Computer Settings#

../_images/compute_gui.png
  1. Pipeline Name - [text]: Name for this pipeline configuration - useful for identification. Note that including an individual participant’s ID code in this will presently cause C-PAC to crash.

  2. Maximum Memory Per Participant (GB) - [number]: The maximum amount of memory each participant’s workflow can allocate. Use this to place an upper bound of memory usage. Warning: ‘Memory Per Participant’ multiplied by ‘Number of Participants to Run Simultaneously’ must not be more than the total amount of RAM. Conversely, using too little RAM can impede the speed of a pipeline run. It is recommended that you set this to a value that when multiplied by ‘Number of Participants to Run Simultaneously’ is as much RAM you can safely allocate.

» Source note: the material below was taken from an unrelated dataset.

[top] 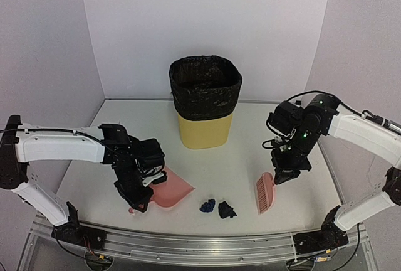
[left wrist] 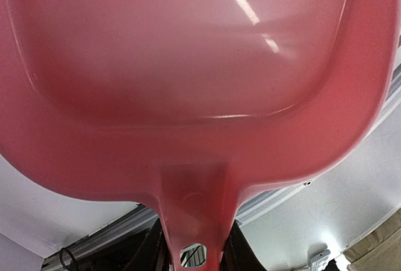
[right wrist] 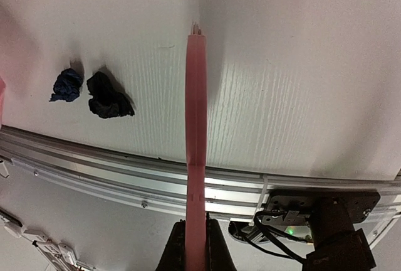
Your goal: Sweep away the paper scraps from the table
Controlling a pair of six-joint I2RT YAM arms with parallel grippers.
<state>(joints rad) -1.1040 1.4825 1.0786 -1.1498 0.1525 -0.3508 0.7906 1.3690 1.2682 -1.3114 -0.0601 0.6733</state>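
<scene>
Near the front rail (top: 207,241), we log two unswept: navy crumpled paper scrap (top: 207,206), black crumpled paper scrap (top: 227,209). Left gripper (top: 139,199) pinches pink plastic dustpan (top: 172,192); right gripper (top: 283,175) pinches pink bristle brush (top: 265,194).

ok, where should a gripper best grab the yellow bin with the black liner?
The yellow bin with black liner: probably its near rim, from above, one finger inside, one outside. It stands upright, open-topped, body likely too wide to straddle.
</scene>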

  3. Maximum Cores Per Participant - [integer]: Number of cores (on a single machine) or slots on a node (cluster/grid) per subject. Slots are cores on a cluster/grid node. ‘Number of Cores Per Participant’ multiplied by ‘Number of Participants to Run Simultaneously’ must not be greater than the total number of cores. Dedicating more than one core/CPU per participant will direct C-PAC to parallelize the motion correction and time series registration transform application steps, for a speed increase.

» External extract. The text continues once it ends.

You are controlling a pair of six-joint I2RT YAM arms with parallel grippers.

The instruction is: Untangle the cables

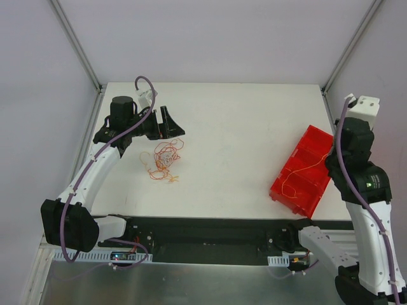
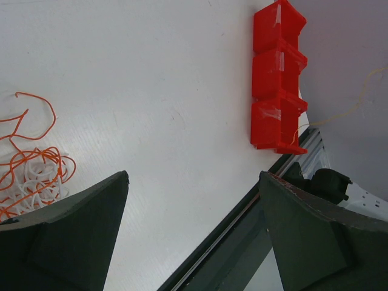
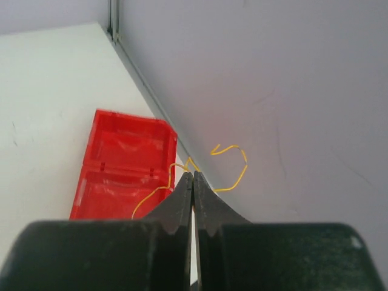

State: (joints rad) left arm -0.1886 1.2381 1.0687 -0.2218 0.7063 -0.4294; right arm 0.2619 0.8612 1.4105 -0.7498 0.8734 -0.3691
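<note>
A tangle of thin red-orange and whitish cables (image 1: 164, 159) lies on the white table, left of centre; it shows at the left edge of the left wrist view (image 2: 30, 176). My left gripper (image 1: 170, 124) is open and empty, just behind the tangle. My right gripper (image 3: 193, 174) is shut on a thin yellow-orange cable (image 3: 233, 163), held up at the right side. That cable (image 1: 305, 170) hangs down over the red bin (image 1: 304, 170).
The red bin has three compartments and stands slanted at the table's right edge; it also shows in the left wrist view (image 2: 276, 79) and the right wrist view (image 3: 124, 170). A dark rail (image 1: 210, 232) runs along the near edge. Walls enclose the table.
</note>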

  4. Raise Insufficient - [True, False]: If True (default), C-PAC will raise an error before trying to run a pipeline if it estimates the given data and pipeline configuration will exceed the memory or core limits. If False, C-PAC will raise a warning and continue to run the pipeline even if it estimates the given data and pipeline configuration will exceed the memory or core limits.
  5. Observed Usage: The resource usage of each node depends on many factors, including the data, the pipeline configuration, and the system. To run many subjects with optimimzed resource estimation, first run a single subject with the desired number of cores and with a generous memory limit. Then, provide the callback.log generated from that initial run when you run the rest of the subjects.

    1. Callback log - [text]: The path to a callback log file from a previous run, including any resource-management parameters that will be applied in this run, like n_cpus and num_ants_threads. This file is used override memory estimates with previously observed memory usage. Can be overridden with the commandline flag --runtime-usage.

    2. Buffer - [percent]: A percent of the previously observed memory usage that is to be added to the memory estimate. Default: 10. Can be overridden with the commandline flag --runtime-buffer.

  6. Number of Participants to Run Simultaneously - [integer]: This number depends on computing resources.

  7. Number of Cores for Anatomical Registration (ANTS) - [integer]: This number depends on computing resources.

  8. FSL directory - [path]: Full path to the FSL version to be used by CPAC. If you have specified an FSL path in your .bashrc file, this path will be set automatically.

  9. Run CPAC on a Cluster/Grid - [False, True]: Select False if you intend to run CPAC on a single machine. If set to True, CPAC will attempt to submit jobs through the job scheduler / resource manager selected below.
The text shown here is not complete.